TO DO: The records below are to be copied word for word, with every picture left out.
*** DATA SUPPLIED ***
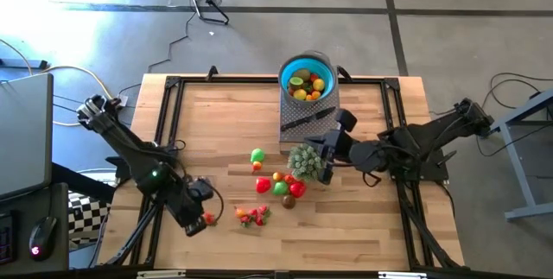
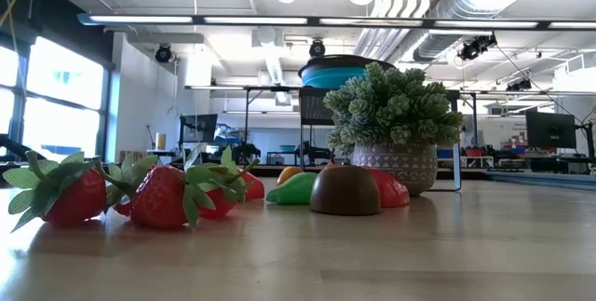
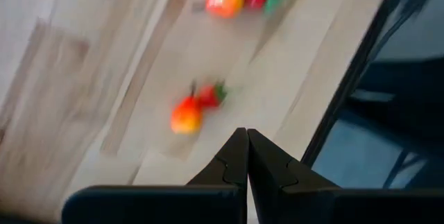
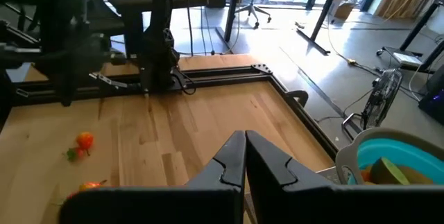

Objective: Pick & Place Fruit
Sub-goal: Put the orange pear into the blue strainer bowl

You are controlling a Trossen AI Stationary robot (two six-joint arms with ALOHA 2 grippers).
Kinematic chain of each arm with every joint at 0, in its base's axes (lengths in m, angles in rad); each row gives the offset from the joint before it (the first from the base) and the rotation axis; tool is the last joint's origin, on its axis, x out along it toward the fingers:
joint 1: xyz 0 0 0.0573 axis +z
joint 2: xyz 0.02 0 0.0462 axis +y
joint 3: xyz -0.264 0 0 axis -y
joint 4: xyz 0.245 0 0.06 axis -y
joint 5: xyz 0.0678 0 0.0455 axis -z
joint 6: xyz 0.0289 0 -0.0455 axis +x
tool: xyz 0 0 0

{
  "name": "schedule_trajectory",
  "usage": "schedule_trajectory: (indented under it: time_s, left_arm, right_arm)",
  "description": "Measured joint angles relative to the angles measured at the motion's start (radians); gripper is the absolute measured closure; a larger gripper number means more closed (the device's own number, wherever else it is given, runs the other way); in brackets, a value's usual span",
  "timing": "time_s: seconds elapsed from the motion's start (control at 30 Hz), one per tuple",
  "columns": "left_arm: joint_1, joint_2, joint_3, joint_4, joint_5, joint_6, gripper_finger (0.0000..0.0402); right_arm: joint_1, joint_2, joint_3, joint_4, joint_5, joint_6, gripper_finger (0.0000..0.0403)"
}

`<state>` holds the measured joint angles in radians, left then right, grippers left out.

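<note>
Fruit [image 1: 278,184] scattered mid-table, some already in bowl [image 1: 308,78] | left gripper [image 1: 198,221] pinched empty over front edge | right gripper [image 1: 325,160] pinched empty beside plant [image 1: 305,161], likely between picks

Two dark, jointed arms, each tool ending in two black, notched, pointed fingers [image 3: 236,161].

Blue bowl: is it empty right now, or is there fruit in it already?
Partly filled. The high view shows several fruits, yellow, orange and green, inside the blue bowl; the right wrist view shows a piece above its rim. More fruit lies on the table.
</note>
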<state>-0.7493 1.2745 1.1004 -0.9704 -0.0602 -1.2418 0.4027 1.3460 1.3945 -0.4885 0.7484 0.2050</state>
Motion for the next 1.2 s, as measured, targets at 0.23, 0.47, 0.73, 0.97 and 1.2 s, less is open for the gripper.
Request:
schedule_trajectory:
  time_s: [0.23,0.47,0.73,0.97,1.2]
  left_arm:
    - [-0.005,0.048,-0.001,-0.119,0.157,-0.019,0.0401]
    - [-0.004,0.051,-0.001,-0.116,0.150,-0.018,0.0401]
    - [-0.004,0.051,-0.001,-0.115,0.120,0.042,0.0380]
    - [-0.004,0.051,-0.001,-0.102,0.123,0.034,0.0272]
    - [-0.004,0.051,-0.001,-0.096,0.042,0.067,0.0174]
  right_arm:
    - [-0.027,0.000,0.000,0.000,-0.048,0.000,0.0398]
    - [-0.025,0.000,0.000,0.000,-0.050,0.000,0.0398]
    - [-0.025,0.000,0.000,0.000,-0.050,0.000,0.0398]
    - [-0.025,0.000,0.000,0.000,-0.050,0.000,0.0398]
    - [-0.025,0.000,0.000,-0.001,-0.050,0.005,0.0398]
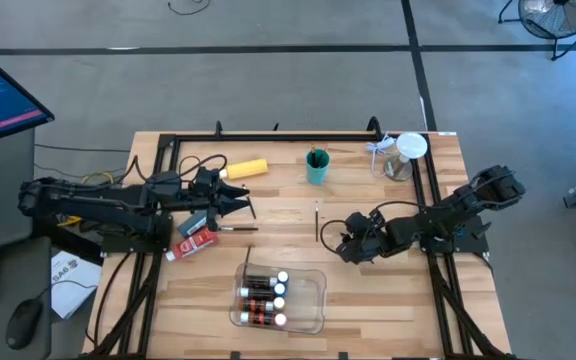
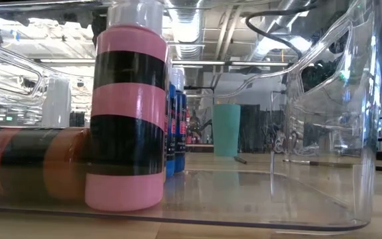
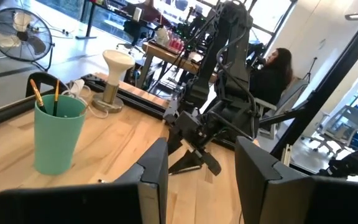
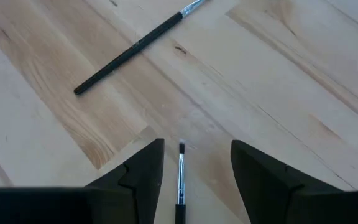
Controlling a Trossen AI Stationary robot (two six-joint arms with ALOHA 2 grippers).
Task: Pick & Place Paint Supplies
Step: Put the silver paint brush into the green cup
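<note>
Right gripper [image 1: 340, 240] — low over the middle of the table [image 1: 388, 300], jaws parted, nothing held. In the right wrist view a thin brush [image 4: 180, 180] lies flat on the wood in the gap between the two fingers [image 4: 143, 171]; neither finger touches it. This looks like the approach to a pick, not yet a grasp. A second dark-handled brush [image 4: 132, 46] lies on the wood just beyond, also loose.

Placed, by the look of it:
- small paint bottles [image 1: 264, 293] with white caps, lying side by side in the clear tray [image 1: 313, 310] at the table's front; the low view shows a pink-and-black banded one [image 2: 126, 113] upright against the tray wall, with blue items behind it.
- brushes standing in the teal cup [image 1: 316, 168] at the back of the table; their yellow handles [image 3: 37, 96] show in the left wrist view.

Still out on the table:
- yellow bottle [image 1: 245, 168], lying near the back left.
- red tube [image 1: 196, 241], lying at the left edge, with a darker item beside it that I cannot identify.
- the two brushes noted above.

Left gripper [image 1: 240, 203] — waits over the left side near the yellow bottle, jaws somewhat apart, empty.

Judgement: roughly midway — bottles binned, brushes and larger items remaining.
</note>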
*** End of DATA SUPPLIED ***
ANSWER SPACE:
Objective: Pick & Place Fruit
Sub-goal: Put the orange pear into the blue strainer bowl

You are controlling a Trossen AI Stationary robot (two six-joint arms with ALOHA 2 grippers).
Kinematic chain of each arm with every joint at 0, in its base's axes (lengths in m, angles in rad); each row gives the offset from the joint before it (the first from the base) and the rotation axis; tool is the last joint's origin, on its axis, x out along it toward the fingers:
joint 1: xyz 0 0 0.0573 axis +z
joint 2: xyz 0.02 0 0.0462 axis +y
joint 3: xyz -0.264 0 0 axis -y
joint 4: xyz 0.245 0 0.06 axis -y
joint 5: xyz 0.0678 0 0.0455 axis -z
joint 6: xyz 0.0289 0 -0.0455 axis +x
tool: xyz 0 0 0

{
  "name": "schedule_trajectory",
  "usage": "schedule_trajectory: (indented under it: time_s, left_arm, right_arm)",
  "description": "Measured joint angles relative to the angles measured at the motion's start (radians); gripper is the absolute measured closure; a larger gripper number means more closed (the device's own number, wherever else it is given, runs the other way); in brackets, a value's usual span",
  "timing": "time_s: seconds elapsed from the motion's start (control at 30 Hz), one per tuple",
  "columns": "left_arm: joint_1, joint_2, joint_3, joint_4, joint_5, joint_6, gripper_finger (0.0000..0.0402); right_arm: joint_1, joint_2, joint_3, joint_4, joint_5, joint_6, gripper_finger (0.0000..0.0403)"
}

`<state>` holds the measured joint angles in radians, left then right, grippers left out.

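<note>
Fruit [image 1: 278,184] scattered mid-table, some already in bowl [image 1: 308,78] | left gripper [image 1: 198,221] pinched empty over front edge | right gripper [image 1: 325,160] pinched empty beside plant [image 1: 305,161], likely between picks

Two dark, jointed arms, each tool ending in two black, notched, pointed fingers [image 3: 236,161].

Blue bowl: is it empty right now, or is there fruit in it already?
Partly filled. The high view shows several fruits, yellow, orange and green, inside the blue bowl; the right wrist view shows a piece above its rim. More fruit lies on the table.
</note>
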<state>-0.7493 1.2745 1.1004 -0.9704 -0.0602 -1.2418 0.4027 1.3460 1.3945 -0.4885 0.7484 0.2050</state>
Motion for the next 1.2 s, as measured, targets at 0.23, 0.47, 0.73, 0.97 and 1.2 s, less is open for the gripper.
Request:
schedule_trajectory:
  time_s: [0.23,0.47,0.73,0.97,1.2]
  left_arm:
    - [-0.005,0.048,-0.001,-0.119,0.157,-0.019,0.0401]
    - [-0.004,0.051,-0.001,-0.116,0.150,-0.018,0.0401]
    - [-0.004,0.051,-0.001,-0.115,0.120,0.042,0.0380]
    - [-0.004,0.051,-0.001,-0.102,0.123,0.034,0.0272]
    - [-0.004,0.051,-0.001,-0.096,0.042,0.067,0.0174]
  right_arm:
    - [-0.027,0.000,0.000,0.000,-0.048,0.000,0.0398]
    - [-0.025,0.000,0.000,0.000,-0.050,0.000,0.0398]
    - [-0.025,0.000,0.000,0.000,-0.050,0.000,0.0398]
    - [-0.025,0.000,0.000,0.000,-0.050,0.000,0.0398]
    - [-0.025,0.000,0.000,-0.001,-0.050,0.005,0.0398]
Controlling a Trossen AI Stationary robot (two six-joint arms with ALOHA 2 grippers).
Task: Pick & Place Paint Supplies
Step: Put the silver paint brush into the green cup
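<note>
Right gripper [image 1: 340, 240] — low over the middle of the table [image 1: 388, 300], jaws parted, nothing held. In the right wrist view a thin brush [image 4: 180, 180] lies flat on the wood in the gap between the two fingers [image 4: 143, 171]; neither finger touches it. This looks like the approach to a pick, not yet a grasp. A second dark-handled brush [image 4: 132, 46] lies on the wood just beyond, also loose.

Placed, by the look of it:
- small paint bottles [image 1: 264, 293] with white caps, lying side by side in the clear tray [image 1: 313, 310] at the table's front; the low view shows a pink-and-black banded one [image 2: 126, 113] upright against the tray wall, with blue items behind it.
- brushes standing in the teal cup [image 1: 316, 168] at the back of the table; their yellow handles [image 3: 37, 96] show in the left wrist view.

Still out on the table:
- yellow bottle [image 1: 245, 168], lying near the back left.
- red tube [image 1: 196, 241], lying at the left edge, with a darker item beside it that I cannot identify.
- the two brushes noted above.

Left gripper [image 1: 240, 203] — waits over the left side near the yellow bottle, jaws somewhat apart, empty.

Judgement: roughly midway — bottles binned, brushes and larger items remaining.
</note>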

For this exercise, nothing more remains to be given.